Aussehen & Rassemerkmale
Die Tiffanie ist eine elegant gebaute, mittelgroße Katze mit kräftiger, aber niemals gedrungener Statur. Ihr Körperbau entspricht im Wesentlichen dem der Burmilla: muskulös, gut proportioniert, mit einem geraden Rücken und einer breiten Brust. Die Beine sind mittellang mit ovalen Pfoten, die Hinterbeine geringfügig länger als die Vorderbeine.
Der Kopf zeigt eine sanft gerundete Keilform mit ausgeprägten Wangenknochen und einer deutlichen Nase mit leichtem Stopp im Profil. Die Ohren sind mittelgroß, leicht nach vorn geneigt und an den Spitzen abgerundet. Besonders auffällig sind die großen, weit auseinanderstehenden Augen, die in jedem Grünton vorkommen dürfen – von hellem Stachelbeerton bis zu tiefem Smaragdgrün. Bei einigen Farbschlägen sind auch goldgelbe Augen erlaubt.
Das Fell ist das herausragende Merkmal der Tiffanie. Es ist halblang, fein und seidig mit einer weichen Unterwolle, die dem Haar Volumen verleiht, ohne es filzig wirken zu lassen. Am Hals bildet sich häufig eine leichte Halskrause, und der Schwanz ist üppig befedert. Die Fellfarben folgen dem Farbspektrum der Asian Group: Tipped-Varianten zeigen nur an den Haarspitzen Farbe, während Shaded-Varianten eine deutlichere Schattierung aufweisen. Besonders beliebt sind die silbernen Schattierungen, die dem Fell einen schimmernden Glanz verleihen.
Charakter & Wesen
Die Tiffanie vereint die besten Charaktereigenschaften ihrer Vorfahren. Von der Burma hat sie die ausgeprägte Menschenbezogenheit und Anhänglichkeit geerbt, von der Chinchilla-Perserkatze eine gewisse Gelassenheit und Würde. Das Ergebnis ist eine treu ergebene, dabei keineswegs aufdringliche Katze, die eine tiefe Bindung zu ihrer Bezugsperson aufbaut.

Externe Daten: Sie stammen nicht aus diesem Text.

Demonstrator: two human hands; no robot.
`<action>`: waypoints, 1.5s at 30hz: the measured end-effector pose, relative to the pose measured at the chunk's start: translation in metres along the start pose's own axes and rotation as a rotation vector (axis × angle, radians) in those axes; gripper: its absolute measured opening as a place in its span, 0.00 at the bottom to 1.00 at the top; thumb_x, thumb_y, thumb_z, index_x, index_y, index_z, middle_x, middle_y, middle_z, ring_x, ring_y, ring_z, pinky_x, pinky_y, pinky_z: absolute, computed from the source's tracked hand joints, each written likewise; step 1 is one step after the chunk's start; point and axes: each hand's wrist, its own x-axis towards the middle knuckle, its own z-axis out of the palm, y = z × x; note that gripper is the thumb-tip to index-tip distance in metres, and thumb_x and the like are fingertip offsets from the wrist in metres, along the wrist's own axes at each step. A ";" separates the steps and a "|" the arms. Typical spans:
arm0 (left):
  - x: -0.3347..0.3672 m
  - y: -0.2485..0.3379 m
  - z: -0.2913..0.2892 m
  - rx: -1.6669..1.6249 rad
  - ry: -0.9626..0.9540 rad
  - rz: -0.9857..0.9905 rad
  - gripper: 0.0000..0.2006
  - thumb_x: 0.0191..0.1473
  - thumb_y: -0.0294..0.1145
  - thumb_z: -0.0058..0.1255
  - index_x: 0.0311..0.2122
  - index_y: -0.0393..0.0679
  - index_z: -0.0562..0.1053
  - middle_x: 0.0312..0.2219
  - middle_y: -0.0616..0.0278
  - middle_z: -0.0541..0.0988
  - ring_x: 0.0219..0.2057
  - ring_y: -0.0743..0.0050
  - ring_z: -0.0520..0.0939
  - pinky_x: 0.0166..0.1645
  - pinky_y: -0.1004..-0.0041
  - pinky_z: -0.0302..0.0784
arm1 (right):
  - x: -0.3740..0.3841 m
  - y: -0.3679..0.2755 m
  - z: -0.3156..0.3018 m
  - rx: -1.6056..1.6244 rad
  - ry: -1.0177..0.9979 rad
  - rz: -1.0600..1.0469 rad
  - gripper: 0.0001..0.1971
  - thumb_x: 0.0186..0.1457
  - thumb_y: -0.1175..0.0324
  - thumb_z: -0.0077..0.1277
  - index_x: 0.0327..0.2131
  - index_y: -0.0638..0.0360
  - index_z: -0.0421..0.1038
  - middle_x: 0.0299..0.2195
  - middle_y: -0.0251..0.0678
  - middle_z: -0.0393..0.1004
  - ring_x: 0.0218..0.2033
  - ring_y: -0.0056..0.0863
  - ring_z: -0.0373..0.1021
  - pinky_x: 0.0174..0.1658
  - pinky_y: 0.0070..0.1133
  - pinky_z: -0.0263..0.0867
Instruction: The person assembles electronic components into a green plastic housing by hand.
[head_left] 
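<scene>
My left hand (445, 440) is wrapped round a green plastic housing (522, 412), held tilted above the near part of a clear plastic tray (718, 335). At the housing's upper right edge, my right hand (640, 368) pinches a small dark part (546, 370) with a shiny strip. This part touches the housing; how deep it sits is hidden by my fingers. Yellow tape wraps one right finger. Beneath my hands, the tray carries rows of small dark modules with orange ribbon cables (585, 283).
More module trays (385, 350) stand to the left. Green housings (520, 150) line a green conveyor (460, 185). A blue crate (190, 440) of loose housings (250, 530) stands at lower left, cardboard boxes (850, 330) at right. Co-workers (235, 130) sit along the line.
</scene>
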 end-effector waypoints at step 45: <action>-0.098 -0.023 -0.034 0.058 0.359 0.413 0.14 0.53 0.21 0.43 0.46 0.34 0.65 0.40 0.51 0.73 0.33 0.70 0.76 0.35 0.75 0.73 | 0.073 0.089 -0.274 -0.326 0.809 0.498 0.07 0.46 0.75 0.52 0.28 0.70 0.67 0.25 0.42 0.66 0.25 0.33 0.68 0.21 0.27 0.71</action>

Tiffanies sind verspielt bis ins höhere Alter hinein. Sie lieben interaktive Spiele und fordern diese auch aktiv ein. Gleichzeitig besitzen sie eine sanfte, ruhige Seite und schätzen gemeinsame Ruhestunden auf dem Sofa. Ihre Stimme ist weich und melodisch – sie kommunizieren gern, werden dabei aber selten laut oder fordernd.
Gegenüber Fremden zeigt sich die Tiffanie zunächst wachsam und zurückhaltend, taut jedoch schnell auf. Mit anderen Katzen und gut erzogenen Hunden kommt sie in der Regel problemlos zurecht, vorausgesetzt, sie wird nicht bedrängt. Ihr ausgeprägter Spieltrieb und ihre Intelligenz machen sie zu einer Katze, die geistige Beschäftigung braucht und schätzt.
Haltung & Pflege
Trotz ihres halblanges Fells ist die Tiffanie vergleichsweise pflegeleicht. Die seidige Haarstruktur neigt weniger zum Verfilzen als das dichtere Fell von Perserkatzen. Dennoch sollte die Fellpflege regelmäßig erfolgen: Ein- bis zweimal wöchentlich gründliches Bürsten genügt in der Regel, während des Fellwechsels im Frühjahr und Herbst empfiehlt sich häufigeres Kämmen.
Die Tiffanie eignet sich sowohl für die Wohnungshaltung als auch für Freigang in gesichertem Umfeld. Bei reiner Wohnungshaltung ist ausreichende Beschäftigung essenziell: Klettermöglichkeiten, Intelligenzspielzeug und tägliche Spieleinheiten mit der Bezugsperson verhindern Langeweile und Verhaltensprobleme. Da Tiffanies gesellige Tiere sind, profitieren sie stark von einem Artgenossen, wenn die Halter berufsbedingt längere Zeit außer Haus sind.
Ernährung
Die Tiffanie hat keine besonderen Ernährungsanforderungen, die über die Bedürfnisse einer gesunden Hauskatze hinausgehen. Hochwertiges Nassfutter mit hohem Fleischanteil bildet die Basis einer artgerechten Fütterung. Der Proteingehalt sollte bei mindestens 60 Prozent liegen, während Getreide und pflanzliche Füllstoffe möglichst gering gehalten werden sollten.